[Bug 17967] New: Parsing algorithm should not preclude Complex Ruby

https://www.w3.org/Bugs/Public/show_bug.cgi?id=17967

           Summary: Parsing algorithm should not preclude Complex Ruby
           Product: HTML WG
           Version: unspecified
          Platform: Other
               URL: http://fantasai.inkedblade.net/weblog/2011/ruby/
        OS/Version: other
            Status: NEW
          Severity: normal
          Priority: P3
         Component: other Hixie drafts (editor: Ian Hickson)
        AssignedTo: ian@hixie.ch
        ReportedBy: contributor@whatwg.org
         QAContact: contributor@whatwg.org
                CC: ian@hixie.ch, bzbarsky@mit.edu,
                    rubys@intertwingly.net, fantasai.bugs@inkedblade.net,
                    mike@w3.org, annevk@annevk.nl, public-i18n-cjk@w3.org,
                    kennyluck@w3.org, kojiishi@gluesoft.co.jp,
                    eoconnor@apple.com


This was was cloned from bug 13113 as part of operation convergence.
Originally filed: 2011-07-01 13:33:00 +0000
Original reporter: Henri Sivonen <hsivonen@iki.fi>

================================================================================
 #0   Henri Sivonen                                   2011-07-01 13:33:34 +0000 
--------------------------------------------------------------------------------
Continuing from bug 12935.

I have spent some more time implementing variations and experimenting
with them. I'm now ready to request specific edits.

Please make the following spec edits:

 1) Please add rb, rbc and rtc to the list of elements that get closed
by "generate implied end tags" at
http://www.whatwg.org/specs/web-apps/current-work/multipage/tokenization.html#generate-implied-end-tags

 2) Please replace the "in body" entry for 'A start tag whose tag name
is one of: "rp", "rt"' with these three entries:

A start tag whose tag name is one of: "rbc", "rtc"

    If the stack of open elements has a ruby element in scope, then
generate implied end tags.

    Insert an HTML element for the token.

A start tag whose tag name is one of: "rb"

    If the stack of open elements has a ruby element in scope, then
generate implied end tags, except for elements with the name "rbc".

    Insert an HTML element for the token.

A start tag whose tag name is one of: "rt", "rp"

    If the stack of open elements has a ruby element in scope, then
generate implied end tags, except for elements with the name "rtc".

    Insert an HTML element for the token.

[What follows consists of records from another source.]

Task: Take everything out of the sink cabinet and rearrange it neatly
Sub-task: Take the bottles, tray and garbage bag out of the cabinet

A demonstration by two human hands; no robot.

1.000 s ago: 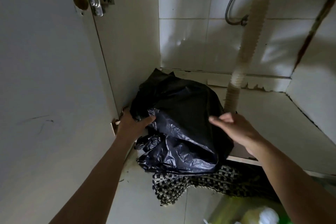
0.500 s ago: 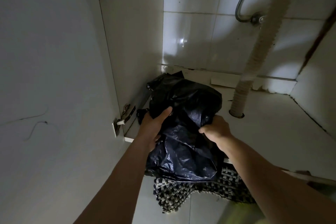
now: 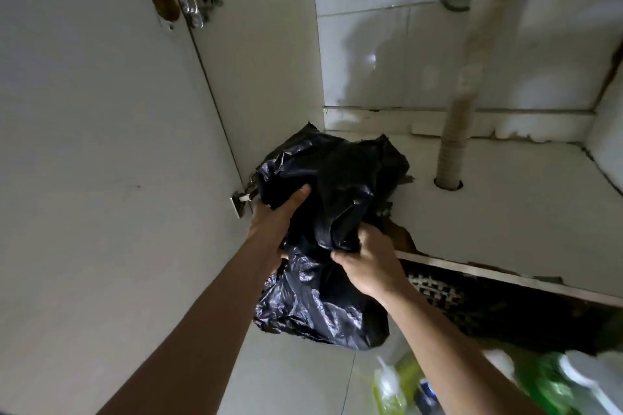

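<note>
- The black plastic bag (image 3: 333, 229) sits at the front left corner of the sink cabinet floor (image 3: 505, 212). Its upper part lies inside the cabinet. Its lower part hangs over the front edge toward the tiled room floor (image 3: 296, 377).
- The left hand (image 3: 273, 222) holds the bag's left side, with the thumb laid flat on top of the plastic. The other fingers are hidden beneath the film, so their curl cannot be confirmed.
- The right hand (image 3: 367, 263) is closed in a fist on a gathered fold of plastic at the bag's front right.
- Tear risk: the film looks thin and crumpled. A pull concentrated on the bunched fold may rip it and release the contents, which are not visible.
- Snag risk: the lower door hinge (image 3: 241, 200) sits just beside the bag's left edge. Dragging the bag leftward may catch the plastic on the metal.
- Pipe risk: the corrugated drain hose (image 3: 451, 158) stands to the right, apart from the bag. A wide swing during removal may strike it.
- Clearance risk: the woven mat (image 3: 435, 290) lies below the cabinet edge, and blurred green bottles (image 3: 391, 387) stand near the lower frame edge. A low lift may topple them.
</note>
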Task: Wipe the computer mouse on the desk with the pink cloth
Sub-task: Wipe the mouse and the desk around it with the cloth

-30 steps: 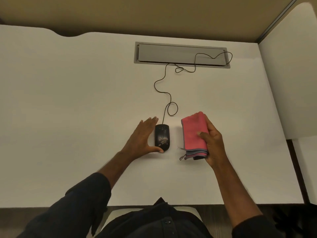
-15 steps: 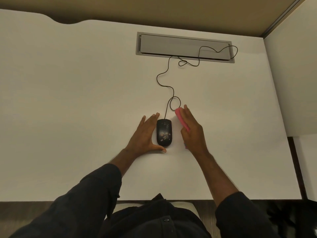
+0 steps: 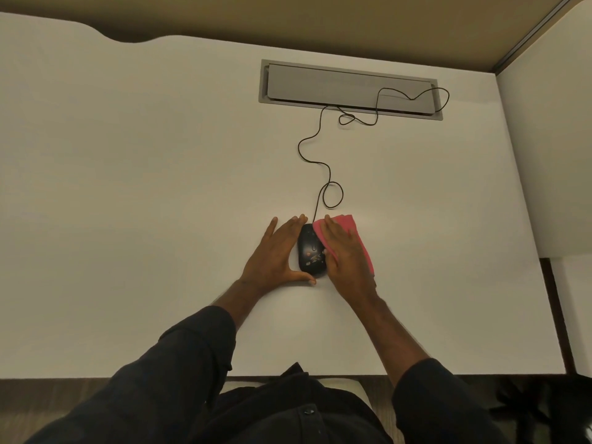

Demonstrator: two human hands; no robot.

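Observation:
A black wired computer mouse point(image 3: 310, 251) with pale smudges on its back lies on the white desk point(image 3: 144, 187). My left hand point(image 3: 277, 254) lies flat against the mouse's left side, fingers straight, thumb curving behind its near end. My right hand point(image 3: 347, 254) presses the folded pink cloth point(image 3: 347, 224) flat onto the mouse's right side and the desk beside it. Most of the cloth is hidden under that hand.
The mouse cable point(image 3: 315, 155) snakes away in loops to a grey cable tray point(image 3: 349, 88) set into the desk's far side. A white partition point(image 3: 551, 155) stands at the right. The desk's near edge runs just before my torso.
My right hand has turned palm down and brought the pink cloth from beside the mouse onto its right side. The left hand has stayed against the mouse.

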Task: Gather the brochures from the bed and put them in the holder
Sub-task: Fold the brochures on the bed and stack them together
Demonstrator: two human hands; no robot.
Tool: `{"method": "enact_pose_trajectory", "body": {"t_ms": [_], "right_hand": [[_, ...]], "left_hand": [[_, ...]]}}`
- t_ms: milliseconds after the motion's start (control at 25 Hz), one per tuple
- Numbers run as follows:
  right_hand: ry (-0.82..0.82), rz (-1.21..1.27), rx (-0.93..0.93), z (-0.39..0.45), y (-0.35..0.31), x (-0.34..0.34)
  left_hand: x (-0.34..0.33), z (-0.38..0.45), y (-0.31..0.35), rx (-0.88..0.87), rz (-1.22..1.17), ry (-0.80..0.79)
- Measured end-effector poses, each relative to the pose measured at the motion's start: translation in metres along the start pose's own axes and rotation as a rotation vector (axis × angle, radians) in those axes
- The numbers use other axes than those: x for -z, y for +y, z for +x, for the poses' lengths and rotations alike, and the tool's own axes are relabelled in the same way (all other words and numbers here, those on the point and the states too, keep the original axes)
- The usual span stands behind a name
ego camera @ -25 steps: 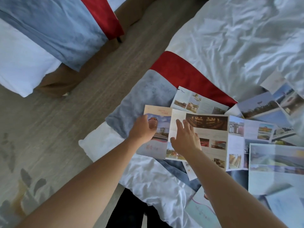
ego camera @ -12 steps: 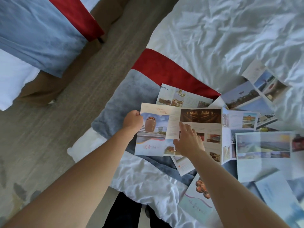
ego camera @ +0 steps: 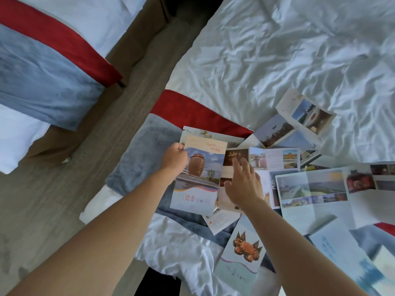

Note that the "If the stack of open elements has a ruby element in
scope, then" parts are just copying the current spec text. I don't see
the value of that bit and would be OK with omitting the scope check.

Rationale:

We shouldn't paint ourselves in the corner with the parsing algorithm so
Complex Ruby can't be introduced in the future without causing ungraceful
behavior in browsers implementing an earlier snapshot of the parsing spec.

The changes proposed above assume a design where rp goes as a child of rtc (if
rp is used at all) in the Complex Ruby case. This allows UAs that implement
Simple Ruby be forward-compatible by having
   rp { display: none; }
   rtc > rt { display: inline; }
   rtc > rp { display: inline; }
in the UA style sheet while UAs supporting both Simple and Complex Ruby would
have
   rp { display: none; }
in the UA style sheet without the two other rules.
================================================================================
 #1   Ian 'Hixie' Hickson                             2011-07-01 22:20:54 +0000 
--------------------------------------------------------------------------------
This only makes sense if we think complex ruby makes sense. If it does not,
then we should design the parser to be the best thing ignoring complex ruby.

I'm not at all convinced that the use cases for complex ruby are compelling.
Sure, as with anything, there are use cases that need finer-grained semantics
than HTML can provide. But we're not designing DocBook here, the rare use cases
are _by design_ not handled. We don't have a way to semantically mark up
Scandanavian arroword crosswords (or indeed even simpler "regular" crosswords),
and that's ok. We don't have a way to mark up bibliographic entries in a manner
sufficiently semantic-rich to work as well as BibTeX, and that's ok.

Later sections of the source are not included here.